▸ **WHAT YOU NEED TO DO**
Write out all the data again, exactly as shown.

--------------------------------

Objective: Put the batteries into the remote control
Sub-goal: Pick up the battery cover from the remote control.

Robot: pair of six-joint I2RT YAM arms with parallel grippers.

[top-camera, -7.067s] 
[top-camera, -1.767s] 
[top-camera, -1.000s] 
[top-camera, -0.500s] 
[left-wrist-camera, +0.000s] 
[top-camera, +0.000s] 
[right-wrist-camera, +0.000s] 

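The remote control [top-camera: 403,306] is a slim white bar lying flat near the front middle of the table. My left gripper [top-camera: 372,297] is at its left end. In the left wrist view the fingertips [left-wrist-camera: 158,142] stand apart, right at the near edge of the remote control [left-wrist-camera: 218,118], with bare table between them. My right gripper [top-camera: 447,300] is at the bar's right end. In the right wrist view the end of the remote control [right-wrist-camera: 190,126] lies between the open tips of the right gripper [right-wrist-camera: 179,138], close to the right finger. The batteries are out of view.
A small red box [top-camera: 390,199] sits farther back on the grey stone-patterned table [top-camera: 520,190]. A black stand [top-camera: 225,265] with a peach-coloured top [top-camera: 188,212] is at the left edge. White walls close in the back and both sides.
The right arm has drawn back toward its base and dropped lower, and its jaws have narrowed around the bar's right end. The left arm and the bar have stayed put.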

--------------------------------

▸ **SOLUTION FOR THIS PROBLEM**
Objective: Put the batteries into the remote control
Sub-goal: Pick up the battery cover from the remote control.

Robot: pair of six-joint I2RT YAM arms with parallel grippers.

[top-camera, -7.067s] 
[top-camera, -1.767s] 
[top-camera, -1.000s] 
[top-camera, -0.500s] 
[left-wrist-camera, +0.000s] 
[top-camera, +0.000s] 
[right-wrist-camera, +0.000s] 

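The remote control [top-camera: 403,306] is a slim white bar lying flat near the front middle of the table. My left gripper [top-camera: 372,297] is at its left end. In the left wrist view the fingertips [left-wrist-camera: 158,142] stand apart, right at the near edge of the remote control [left-wrist-camera: 218,118], with bare table between them. My right gripper [top-camera: 447,300] is at the bar's right end. In the right wrist view the end of the remote control [right-wrist-camera: 190,126] lies between the open tips of the right gripper [right-wrist-camera: 179,138], close to the right finger. The batteries are out of view.
A small red box [top-camera: 390,199] sits farther back on the grey stone-patterned table [top-camera: 520,190]. A black stand [top-camera: 225,265] with a peach-coloured top [top-camera: 188,212] is at the left edge. White walls close in the back and both sides.
The right arm has drawn back toward its base and dropped lower, and its jaws have narrowed around the bar's right end. The left arm and the bar have stayed put.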

This exercise is done.